YOUR OBJECTIVE | Every entry must be given again exactly as it is written.

——

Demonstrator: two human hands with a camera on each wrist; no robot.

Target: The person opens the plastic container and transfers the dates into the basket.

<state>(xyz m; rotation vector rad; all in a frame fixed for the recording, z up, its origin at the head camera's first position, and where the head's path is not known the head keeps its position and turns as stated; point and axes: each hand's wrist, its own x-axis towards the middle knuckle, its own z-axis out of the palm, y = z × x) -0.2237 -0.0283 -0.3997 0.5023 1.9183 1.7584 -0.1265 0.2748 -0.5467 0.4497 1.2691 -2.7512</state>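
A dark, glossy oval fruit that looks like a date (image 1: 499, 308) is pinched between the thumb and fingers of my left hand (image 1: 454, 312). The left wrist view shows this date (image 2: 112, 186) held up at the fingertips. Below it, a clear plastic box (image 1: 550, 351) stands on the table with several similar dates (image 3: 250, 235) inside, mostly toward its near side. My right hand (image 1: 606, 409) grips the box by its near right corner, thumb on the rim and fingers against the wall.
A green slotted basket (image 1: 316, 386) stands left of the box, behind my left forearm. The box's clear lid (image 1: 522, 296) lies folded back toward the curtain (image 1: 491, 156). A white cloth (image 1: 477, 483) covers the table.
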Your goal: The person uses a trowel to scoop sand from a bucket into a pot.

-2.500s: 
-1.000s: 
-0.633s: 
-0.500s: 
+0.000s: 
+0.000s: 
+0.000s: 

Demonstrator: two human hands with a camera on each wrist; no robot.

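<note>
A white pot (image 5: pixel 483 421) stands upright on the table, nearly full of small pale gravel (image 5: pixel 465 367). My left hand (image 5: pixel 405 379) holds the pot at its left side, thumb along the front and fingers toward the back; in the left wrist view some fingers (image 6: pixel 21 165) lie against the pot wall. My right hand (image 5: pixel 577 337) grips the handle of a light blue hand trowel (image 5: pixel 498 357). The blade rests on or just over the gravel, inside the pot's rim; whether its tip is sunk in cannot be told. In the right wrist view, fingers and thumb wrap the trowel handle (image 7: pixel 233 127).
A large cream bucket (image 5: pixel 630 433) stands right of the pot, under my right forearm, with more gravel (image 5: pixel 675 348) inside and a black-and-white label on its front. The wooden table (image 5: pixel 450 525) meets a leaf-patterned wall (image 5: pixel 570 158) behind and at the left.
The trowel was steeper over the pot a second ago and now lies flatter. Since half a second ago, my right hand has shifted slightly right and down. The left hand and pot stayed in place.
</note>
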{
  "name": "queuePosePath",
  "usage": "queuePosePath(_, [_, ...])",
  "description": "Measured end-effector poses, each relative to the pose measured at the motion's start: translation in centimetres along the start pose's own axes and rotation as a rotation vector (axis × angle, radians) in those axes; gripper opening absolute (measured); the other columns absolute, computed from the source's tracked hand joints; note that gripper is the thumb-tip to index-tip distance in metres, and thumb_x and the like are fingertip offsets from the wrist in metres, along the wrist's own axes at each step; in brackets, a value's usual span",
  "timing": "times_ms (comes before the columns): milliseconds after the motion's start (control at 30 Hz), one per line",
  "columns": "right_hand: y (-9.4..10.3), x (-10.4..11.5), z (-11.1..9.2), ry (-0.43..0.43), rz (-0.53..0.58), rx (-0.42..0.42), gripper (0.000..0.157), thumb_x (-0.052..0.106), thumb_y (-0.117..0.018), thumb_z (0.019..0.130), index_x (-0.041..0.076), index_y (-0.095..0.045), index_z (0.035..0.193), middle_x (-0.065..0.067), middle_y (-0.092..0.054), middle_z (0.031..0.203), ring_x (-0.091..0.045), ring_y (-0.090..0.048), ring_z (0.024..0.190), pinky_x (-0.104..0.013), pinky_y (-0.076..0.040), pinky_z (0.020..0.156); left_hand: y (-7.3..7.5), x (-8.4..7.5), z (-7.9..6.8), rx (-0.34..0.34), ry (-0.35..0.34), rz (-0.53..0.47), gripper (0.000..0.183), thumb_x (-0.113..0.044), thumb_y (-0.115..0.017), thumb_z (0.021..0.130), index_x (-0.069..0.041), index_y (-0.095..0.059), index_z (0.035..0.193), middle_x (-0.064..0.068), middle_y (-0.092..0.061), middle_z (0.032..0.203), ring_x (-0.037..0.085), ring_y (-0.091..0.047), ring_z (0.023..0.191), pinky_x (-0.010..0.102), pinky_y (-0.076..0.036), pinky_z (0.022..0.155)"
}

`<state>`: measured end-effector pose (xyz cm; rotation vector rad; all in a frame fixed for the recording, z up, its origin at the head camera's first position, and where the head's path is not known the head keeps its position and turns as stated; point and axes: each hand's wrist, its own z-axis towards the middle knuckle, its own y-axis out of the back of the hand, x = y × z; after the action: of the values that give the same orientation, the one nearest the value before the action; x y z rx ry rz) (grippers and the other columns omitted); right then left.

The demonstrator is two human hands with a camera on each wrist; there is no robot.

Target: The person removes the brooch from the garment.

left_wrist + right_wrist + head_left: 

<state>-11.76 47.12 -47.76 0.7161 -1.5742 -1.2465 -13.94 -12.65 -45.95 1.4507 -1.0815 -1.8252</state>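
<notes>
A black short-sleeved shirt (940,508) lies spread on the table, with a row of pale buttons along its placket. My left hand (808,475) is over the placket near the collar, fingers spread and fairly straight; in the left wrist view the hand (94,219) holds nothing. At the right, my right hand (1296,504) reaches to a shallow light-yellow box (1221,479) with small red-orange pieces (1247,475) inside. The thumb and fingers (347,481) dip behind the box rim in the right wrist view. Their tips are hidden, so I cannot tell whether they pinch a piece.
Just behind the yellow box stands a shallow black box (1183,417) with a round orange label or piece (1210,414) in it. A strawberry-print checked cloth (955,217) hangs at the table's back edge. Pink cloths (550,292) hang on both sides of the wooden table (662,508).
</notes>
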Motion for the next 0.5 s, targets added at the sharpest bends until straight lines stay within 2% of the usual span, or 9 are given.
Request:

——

TASK ANSWER |
Demonstrator: two human hands with a camera on each wrist; no robot.

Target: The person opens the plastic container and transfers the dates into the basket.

<state>(xyz m; rotation vector rad; all in a frame fixed for the recording, z up, its origin at the head camera's first position, and where the head's path is not known the head keeps its position and turns as stated; point and axes: each hand's wrist, its own x-axis towards the middle knuckle, its own z-axis out of the palm, y = z × x) -0.2237 -0.0283 -0.3997 0.5023 1.9183 1.7584 -0.1265 0.2748 -0.5467 0.4497 1.2691 -2.7512</state>
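A dark, glossy oval fruit that looks like a date (image 1: 499, 308) is pinched between the thumb and fingers of my left hand (image 1: 454, 312). The left wrist view shows this date (image 2: 112, 186) held up at the fingertips. Below it, a clear plastic box (image 1: 550, 351) stands on the table with several similar dates (image 3: 250, 235) inside, mostly toward its near side. My right hand (image 1: 606, 409) grips the box by its near right corner, thumb on the rim and fingers against the wall.
A green slotted basket (image 1: 316, 386) stands left of the box, behind my left forearm. The box's clear lid (image 1: 522, 296) lies folded back toward the curtain (image 1: 491, 156). A white cloth (image 1: 477, 483) covers the table.
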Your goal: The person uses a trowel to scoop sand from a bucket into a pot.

-2.500s: 
-1.000s: 
-0.633s: 
-0.500s: 
+0.000s: 
+0.000s: 
+0.000s: 

Demonstrator: two human hands with a camera on each wrist; no robot.

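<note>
A white pot (image 5: pixel 483 421) stands upright on the table, nearly full of small pale gravel (image 5: pixel 465 367). My left hand (image 5: pixel 405 379) holds the pot at its left side, thumb along the front and fingers toward the back; in the left wrist view some fingers (image 6: pixel 21 165) lie against the pot wall. My right hand (image 5: pixel 577 337) grips the handle of a light blue hand trowel (image 5: pixel 498 357). The blade rests on or just over the gravel, inside the pot's rim; whether its tip is sunk in cannot be told. In the right wrist view, fingers and thumb wrap the trowel handle (image 7: pixel 233 127).
A large cream bucket (image 5: pixel 630 433) stands right of the pot, under my right forearm, with more gravel (image 5: pixel 675 348) inside and a black-and-white label on its front. The wooden table (image 5: pixel 450 525) meets a leaf-patterned wall (image 5: pixel 570 158) behind and at the left.
The trowel was steeper over the pot a second ago and now lies flatter. Since half a second ago, my right hand has shifted slightly right and down. The left hand and pot stayed in place.
</note>
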{
  "name": "queuePosePath",
  "usage": "queuePosePath(_, [_, ...])",
  "description": "Measured end-effector poses, each relative to the pose measured at the motion's start: translation in centimetres along the start pose's own axes and rotation as a rotation vector (axis × angle, radians) in those axes; gripper opening absolute (measured); the other columns absolute, computed from the source's tracked hand joints; note that gripper is the thumb-tip to index-tip distance in metres, and thumb_x and the like are fingertip offsets from the wrist in metres, along the wrist's own axes at each step; in brackets, a value's usual span",
  "timing": "times_ms (comes before the columns): milliseconds after the motion's start (control at 30 Hz), one per line",
  "columns": "right_hand: y (-9.4..10.3), x (-10.4..11.5), z (-11.1..9.2), ry (-0.43..0.43), rz (-0.53..0.58), rx (-0.42..0.42), gripper (0.000..0.157), thumb_x (-0.052..0.106), thumb_y (-0.117..0.018), thumb_z (0.019..0.130), index_x (-0.041..0.076), index_y (-0.095..0.045), index_z (0.035..0.193), middle_x (-0.065..0.067), middle_y (-0.092..0.054), middle_z (0.031..0.203), ring_x (-0.091..0.045), ring_y (-0.090..0.048), ring_z (0.024..0.190), pinky_x (-0.104..0.013), pinky_y (-0.076..0.040), pinky_z (0.020..0.156); left_hand: y (-7.3..7.5), x (-8.4..7.5), z (-7.9..6.8), rx (-0.34..0.34), ry (-0.35..0.34), rz (-0.53..0.47), gripper (0.000..0.183), thumb_x (-0.113..0.044), thumb_y (-0.115..0.017), thumb_z (0.021..0.130), index_x (-0.069..0.041), index_y (-0.095..0.059), index_z (0.035..0.193), middle_x (-0.064..0.068), middle_y (-0.092..0.061), middle_z (0.032..0.203), ring_x (-0.037..0.085), ring_y (-0.091..0.047), ring_z (0.023..0.191), pinky_x (-0.010..0.102), pinky_y (-0.076..0.036), pinky_z (0.022..0.155)"
}

`<state>`: measured end-effector pose (xyz cm; rotation vector rad; all in a frame fixed for the recording, z up, its origin at the head camera's first position, and where the head's path is not known the head keeps its position and turns as stated; point and axes: each hand's wrist, its own z-axis towards the middle knuckle, its own y-axis out of the back of the hand, x = y × z; after the action: of the values that give the same orientation, the one nearest the value before the action; x y z rx ry rz) (grippers and the other columns omitted); right then left.

The demonstrator is two human hands with a camera on each wrist; there is no robot.

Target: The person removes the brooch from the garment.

left_wrist + right_wrist + head_left: 

<state>-11.76 47.12 -47.76 0.7161 -1.5742 -1.2465 -13.94 -12.65 -45.95 1.4507 -1.0815 -1.8252</state>
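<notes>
A black short-sleeved shirt (940,508) lies spread on the table, with a row of pale buttons along its placket. My left hand (808,475) is over the placket near the collar, fingers spread and fairly straight; in the left wrist view the hand (94,219) holds nothing. At the right, my right hand (1296,504) reaches to a shallow light-yellow box (1221,479) with small red-orange pieces (1247,475) inside. The thumb and fingers (347,481) dip behind the box rim in the right wrist view. Their tips are hidden, so I cannot tell whether they pinch a piece.
Just behind the yellow box stands a shallow black box (1183,417) with a round orange label or piece (1210,414) in it. A strawberry-print checked cloth (955,217) hangs at the table's back edge. Pink cloths (550,292) hang on both sides of the wooden table (662,508).
</notes>
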Motion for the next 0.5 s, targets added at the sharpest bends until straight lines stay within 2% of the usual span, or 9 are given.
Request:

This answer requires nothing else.